Октябрьский переворот как производная от февральского

В ночь с 24 на 25 октября (6-7 ноября по новому стилю) в Петрограде произошел вооруженный захват власти, организованный Петроградским военно-революционным комитетом. Было арестовано Временное правительство, а власть в стране формально была передана в руки «Советов», находящихся под контролем большевистской и других лево-радикальных партий. Последующий за этими событиями II Съезд Советов рабочих и солдатских депутатов (25-27 октября) в одностороннем порядке объявил о провозглашении в России Советской Республики. Эти события послужили началом становления коммунистического режима, существовавшего на территории России в течение 74 лет.

О событиях тех дней написано очень много. В советской историографии тема «Великой Октябрьской Социалистической революции», как ее тогда называли, всегда занимала ключевое место. Именно тогда сложилось представление об октябрьском перевороте как о явлении особого порядка. «Первая социалистическая», «первая советская», «великая революция» — так и только так тогда было принято описывать события тех нескольких дней в октябре. Но действительно ли «Октябрьская революция» была так уникальна, как это изображалось в советских учебниках? Да и были ли эти события революцией? Попробуем разобраться.

Для начала определимся, что же такое революция? Революция — это коренное, качественное изменение общественного порядка, сопряженное с открытым разрывом с предыдущим состоянием, смена государственного строя. Революцией в прямом смысле этого слова можно считать события февраля, приведшие к разгрому российской монархии. Окончательно кардинальное изменение формы правления было закреплено 1 сентября, когда Директория провозгласила Россию республикой (хотя формально судьбу государственного строя России еще только должно было решить Учредительное собрание).

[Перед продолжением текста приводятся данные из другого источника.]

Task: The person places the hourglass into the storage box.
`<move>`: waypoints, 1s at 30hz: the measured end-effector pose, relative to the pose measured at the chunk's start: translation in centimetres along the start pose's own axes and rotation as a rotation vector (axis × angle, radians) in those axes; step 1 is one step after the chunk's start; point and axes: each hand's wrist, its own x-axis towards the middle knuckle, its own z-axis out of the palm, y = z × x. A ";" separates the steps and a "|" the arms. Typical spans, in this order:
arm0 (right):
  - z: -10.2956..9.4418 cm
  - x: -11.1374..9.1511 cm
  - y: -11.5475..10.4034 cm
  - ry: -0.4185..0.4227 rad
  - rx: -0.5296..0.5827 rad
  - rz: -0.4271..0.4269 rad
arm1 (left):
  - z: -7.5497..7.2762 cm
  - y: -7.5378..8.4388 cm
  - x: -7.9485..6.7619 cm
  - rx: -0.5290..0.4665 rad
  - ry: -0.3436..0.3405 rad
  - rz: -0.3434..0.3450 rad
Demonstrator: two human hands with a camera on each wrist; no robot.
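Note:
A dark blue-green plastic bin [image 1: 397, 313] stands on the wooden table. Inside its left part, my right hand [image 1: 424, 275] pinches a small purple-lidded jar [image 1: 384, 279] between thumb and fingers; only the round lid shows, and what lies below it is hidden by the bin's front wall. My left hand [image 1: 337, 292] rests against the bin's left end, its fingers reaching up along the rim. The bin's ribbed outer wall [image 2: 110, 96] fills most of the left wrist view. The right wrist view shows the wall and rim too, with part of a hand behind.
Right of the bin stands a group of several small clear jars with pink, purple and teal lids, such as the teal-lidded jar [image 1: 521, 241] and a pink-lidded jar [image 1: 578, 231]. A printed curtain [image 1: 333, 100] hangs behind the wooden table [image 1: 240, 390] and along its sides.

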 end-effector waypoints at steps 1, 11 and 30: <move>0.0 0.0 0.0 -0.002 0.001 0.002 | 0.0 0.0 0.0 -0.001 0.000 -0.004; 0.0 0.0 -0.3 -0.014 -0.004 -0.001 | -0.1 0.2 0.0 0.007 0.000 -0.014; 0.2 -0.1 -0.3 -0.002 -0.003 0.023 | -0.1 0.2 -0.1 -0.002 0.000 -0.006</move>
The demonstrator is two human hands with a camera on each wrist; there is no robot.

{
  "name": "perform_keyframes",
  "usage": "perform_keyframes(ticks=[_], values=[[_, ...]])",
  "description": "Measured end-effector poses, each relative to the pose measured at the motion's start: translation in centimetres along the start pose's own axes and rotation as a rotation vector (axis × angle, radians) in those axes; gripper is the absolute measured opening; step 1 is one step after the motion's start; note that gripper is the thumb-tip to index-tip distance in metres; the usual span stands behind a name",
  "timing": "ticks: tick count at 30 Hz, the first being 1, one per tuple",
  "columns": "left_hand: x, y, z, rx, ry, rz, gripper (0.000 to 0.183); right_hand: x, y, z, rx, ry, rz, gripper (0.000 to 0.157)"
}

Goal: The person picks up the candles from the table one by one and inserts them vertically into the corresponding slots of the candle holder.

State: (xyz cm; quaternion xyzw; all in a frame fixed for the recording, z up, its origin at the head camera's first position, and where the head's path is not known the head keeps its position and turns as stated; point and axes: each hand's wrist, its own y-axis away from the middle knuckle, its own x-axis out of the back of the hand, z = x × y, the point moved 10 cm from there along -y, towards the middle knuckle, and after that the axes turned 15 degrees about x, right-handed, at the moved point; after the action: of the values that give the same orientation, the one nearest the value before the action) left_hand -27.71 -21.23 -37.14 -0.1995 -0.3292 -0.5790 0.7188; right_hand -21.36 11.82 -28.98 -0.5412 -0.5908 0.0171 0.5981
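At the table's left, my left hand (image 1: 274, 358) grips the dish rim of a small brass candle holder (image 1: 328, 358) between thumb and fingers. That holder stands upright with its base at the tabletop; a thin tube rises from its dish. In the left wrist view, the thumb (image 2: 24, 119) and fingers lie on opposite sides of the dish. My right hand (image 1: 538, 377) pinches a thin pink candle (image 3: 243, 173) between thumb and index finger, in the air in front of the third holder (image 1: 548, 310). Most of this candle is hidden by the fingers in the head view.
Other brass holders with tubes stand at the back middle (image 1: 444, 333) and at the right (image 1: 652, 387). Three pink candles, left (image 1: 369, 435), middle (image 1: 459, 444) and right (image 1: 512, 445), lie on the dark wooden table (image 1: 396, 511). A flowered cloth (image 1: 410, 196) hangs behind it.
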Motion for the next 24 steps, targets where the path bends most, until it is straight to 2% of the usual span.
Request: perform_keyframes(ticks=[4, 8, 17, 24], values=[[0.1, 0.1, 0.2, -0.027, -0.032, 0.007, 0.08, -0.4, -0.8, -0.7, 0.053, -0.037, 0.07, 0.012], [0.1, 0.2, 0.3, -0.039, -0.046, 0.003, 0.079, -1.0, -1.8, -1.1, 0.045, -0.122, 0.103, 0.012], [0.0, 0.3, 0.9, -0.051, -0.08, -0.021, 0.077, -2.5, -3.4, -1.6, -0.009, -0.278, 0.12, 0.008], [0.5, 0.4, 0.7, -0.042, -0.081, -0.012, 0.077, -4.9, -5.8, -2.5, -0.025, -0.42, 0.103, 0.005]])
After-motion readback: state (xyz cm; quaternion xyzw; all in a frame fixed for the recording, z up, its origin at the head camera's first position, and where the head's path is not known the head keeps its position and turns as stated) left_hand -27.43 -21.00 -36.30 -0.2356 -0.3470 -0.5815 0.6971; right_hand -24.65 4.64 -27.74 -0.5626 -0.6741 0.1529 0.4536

Ничего подобного в событиях октября мы не видим (если, конечно, вслед за советскими историками не считать «Советскую республику» какой-то особой формой правления). Страна осталась на республиканских рельсах, власть сконцентрировалась в руках уже существовавшего  органа — съезда Советов. Даже риторику большевики поначалу сохраняли старую. Так, вслед за Временным правительством, сами большевики называли созданный ими Совет Народных Комиссаров «временным рабочим и крестьянским правительством»[1]. Большевики официально не отказывались от Созыва Учредительного собрания, и во многих вопросах весьма радикально продолжали политику предыдущих составов Временного правительства (по большей части, поздних социалистических). Да-да, даже поворот к социализму не был достижением большевиков. Так, левый поворот наблюдался еще во втором коалиционном правительстве, где больше половины министров (9 из 15) представляли широкий спектр социалистических партий того времени (от эсеров до трудовиков).

Отсюда законно вытекает вопрос: была ли «Октябрьская революция» чем-то радикально новым по отношению к революции Февральской? Или же она была плавным продолжением событий, тянувшихся с черного февраля? В советской литературе был выработан тезис о «двух революциях». Появившись как пропагандистское клише, он быстро стал неотъемлемой частью отечественной исторической науки, и даже сегодня глубоко сидит в нашем сознании. Разделить историю 17-го года на две революции, противопоставив «плохую» буржуазную «хорошей» социалистической, было безусловно важно для советской марксистско-ленинской мысли. Но и теперь этот миф, только в новой обертке, можно услышать, когда говорят, что Февральская революция несла людям свободу и равенство, а подлые большевики, воспользовавшись неразберихой, совершили свою, «плохую» революцию и на корню обрубили зарождающуюся российскую демократию.

Уже в 1930 году Лев Троцкий в своей работе «История русской революции» рассматривал октябрьский переворот как планомерное завершение «буржуазно-демократической» революции февраля, находя в них явления единой природы. История не знает сослагательного наклонения, и потому мы не можем говорить, что «если бы не большевики», то «хорошая» Февральская революция привела бы Россию к процветанию. Всё это — публицистические мечтания с очень сомнительной основой. Напротив, мы видим, что в тех сложных политико-исторических условиях свержение Николая II могло привести только к победе большевиков или аналогичных им движений. Лидер кадетов П.Н. Милюков позже в своих работах соглашался с мыслью, что победить в той ситуации могло только то правительство, в котором «у министров будет столько же решимости и воли к действию, сколько её у товарища Троцкого»[2].  Но Л.Д. Троцкий был только один, и со своим мировоззрением он мог быть только у большевиков[3]. И эта фраза Милюкова, в общем, не комплимент тов. Троцкому, а просто констатация слабости, чуть ли не бессилия политических главарей февральского переворота.

Вглядываясь в историю столетней давности, мы можем совершенно оправдано говорить об условной «долгой революции»: начавшейся со свержения Николая II, а закончившейся разгоном Учредительного собрания. В этой цепочке фактов провозглашение республики или октябрьский переворот оказываются хотя и крупными, но абсолютно закономерными событиями. Черное начало запрограммировало черный финал.